Kinetic Plasma Physics Using JAX

We wrote a 1D-1V Pythonic Vlasov-Poisson-Fokker-Planck solver last year and published it in JOSS. This used NumPy and was tested against well-established plasma physics calculations.

There were a couple of principle design choices that were made.

  • It was functional and made with a composable interface in mind. i.e. the solvers were composable
  • The other was that it came with an experiment management software dependency in the form of MLFlow

An example of the functional approach is in the following code snippet.

def get_edfdv_exponential(kv):
    """
    This function creates the exponential v df/dx stepper
    It uses kv as metadata that should stay constant throughout the simulation
    :param kv: (float array (nv, )) the velocity-space wavenumber
    :return: a function with the above values initialized as static variables
    """

    def step_edfdv_exponential(f, e, dt):
        """
        evolution of df/dt = e df/dv using the exponential integrator described in
        [1].
        [1] - https://juliavlasov.github.io/ -- Dr. Pierre Navarro
        :param f: (float array (nx, nv)) distribution function
        :param e: (float array (nx, )) the electric field in real space
        :param dt: (float) timestep
        :return: (float array (nx, nv)) updated distribution function
        """

        return np.real(
            fft.ifft(np.exp(-1j * kv * dt * e[:, None]) * fft.fft(f, axis=1), axis=1)
        )

    return step_edfdv_exponential

In this snippet, we initialize the $e \partial f/\partial v$ step as a function and return it to a different function which creates a function composed of smaller sub-physics as each part of a timestep. For us, the main reason for following the composition approach was that it enables explicit transformations of the functions.

These transformations are exploited by the modern-day ML frameworks. Here we count on these transformations to enable the following two functionalities:

  • Be able to perform differentiable Vlasov-Poisson-Fokker-Planck simulations
  • Run the simulations on a GPU

JAX readily enables differentiable simulations although it has its weaknesses and it can compile code for a GPU to consume. I realize Julia enables this as well. I hope to write about a Julia implementation one day.

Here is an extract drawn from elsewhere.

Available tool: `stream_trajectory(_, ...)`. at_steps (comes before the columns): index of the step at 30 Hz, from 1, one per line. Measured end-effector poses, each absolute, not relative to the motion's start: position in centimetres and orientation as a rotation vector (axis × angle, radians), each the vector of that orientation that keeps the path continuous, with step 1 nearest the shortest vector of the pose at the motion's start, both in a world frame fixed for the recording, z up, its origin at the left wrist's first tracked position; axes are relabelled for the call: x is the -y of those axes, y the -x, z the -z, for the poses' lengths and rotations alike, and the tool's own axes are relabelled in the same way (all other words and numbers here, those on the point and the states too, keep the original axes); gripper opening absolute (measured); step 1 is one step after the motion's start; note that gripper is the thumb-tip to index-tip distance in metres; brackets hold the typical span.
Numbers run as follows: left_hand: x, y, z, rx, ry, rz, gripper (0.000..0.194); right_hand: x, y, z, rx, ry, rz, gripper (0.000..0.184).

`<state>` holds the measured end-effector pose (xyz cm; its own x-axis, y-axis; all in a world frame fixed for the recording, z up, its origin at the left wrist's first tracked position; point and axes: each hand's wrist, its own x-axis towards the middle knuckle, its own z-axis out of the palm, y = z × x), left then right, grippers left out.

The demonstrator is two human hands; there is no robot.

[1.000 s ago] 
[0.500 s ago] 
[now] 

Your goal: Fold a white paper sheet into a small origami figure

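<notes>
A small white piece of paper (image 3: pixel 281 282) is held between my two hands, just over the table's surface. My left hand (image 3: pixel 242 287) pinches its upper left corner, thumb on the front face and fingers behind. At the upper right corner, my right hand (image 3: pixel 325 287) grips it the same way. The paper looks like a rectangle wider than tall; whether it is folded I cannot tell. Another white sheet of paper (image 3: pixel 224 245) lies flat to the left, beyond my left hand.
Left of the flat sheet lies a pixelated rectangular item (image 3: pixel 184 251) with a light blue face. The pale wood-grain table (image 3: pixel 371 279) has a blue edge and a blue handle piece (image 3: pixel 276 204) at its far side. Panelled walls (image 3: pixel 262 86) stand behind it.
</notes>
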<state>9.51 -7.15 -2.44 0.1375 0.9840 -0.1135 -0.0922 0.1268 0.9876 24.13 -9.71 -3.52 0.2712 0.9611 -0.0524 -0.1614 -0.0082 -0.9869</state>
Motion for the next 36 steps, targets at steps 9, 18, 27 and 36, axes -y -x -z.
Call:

In today’s post, I’ll discuss some gotchas in porting from NumPy to JAX and the performance gain from running on GPUs. In a future post, I will discuss some applications of the differentiable simulations

Porting VlaPy to JAX

Swap JAX NumPy for NumPy

In the new version of VlaPy, the above code snippet was transformed into

def get_edfdv_exponential(custom_methods: dict, kv):
    """
    This function creates the exponential edfdv stepper

    It uses kv as metadata that should stay constant throughout the simulation

    :param custom_methods:
    :param kv:
    :return:
    """
    this_np = custom_methods["numpy"]
    checkpoint = custom_methods["checkpoint"]
    jit = custom_methods["jit"]

    kv_real = kv[: int(kv.size // 2) + 1]

    @checkpoint
    def step_edfdv_exponential(f, e, dt):
        """
        evolution of df/dt = e df/dv

        :param f: distribution function. (numpy array of shape (nx, nv))
        :param e: electric field (numpy array of shape (nx,))
        :param dt: timestep (single float value)
        :return:
        """

        return this_np.fft.irfft(
            this_np.exp(-1j * kv_real[None, :] * dt * e[:, None])
            * this_np.fft.rfft(f, axis=1),
            axis=1,
        )

    return jit(step_edfdv_exponential)

There are a few additions here. We now use this_np to denote which NumPy we’re using. It’s passed through the custom_methods dictionary We also make use of jax.checkpoint and jax.jit for checkpointing backwards gradient calls and JIT-compiling our functions. If the NumPy backed is being used, checkpoint and jit are dummy functions.

FFT package

At the time of porting, JAX had yet to implement an FFT package. As you can see in the code snippet above, VlaPy’s solvers use spectral derivatives. In fact, we find that spectral differentiation is far more stable than finite difference. In order to port to JAX, we needed a set of FFT routines in JAX. Luckily, I was able to contribute here with a few very straightforward lines of code because the underlying routines were already written and integrated.

Tridiagonal Solver

The other was the broadcasted tridiagonal solver that’s implemented in the NumPy version. Here is the code for the NumPy version

def _batched_tridiagonal_solver_(a, b, c, f):
    """
    Arrayed/Sliced algorithm for tridiagonal solve.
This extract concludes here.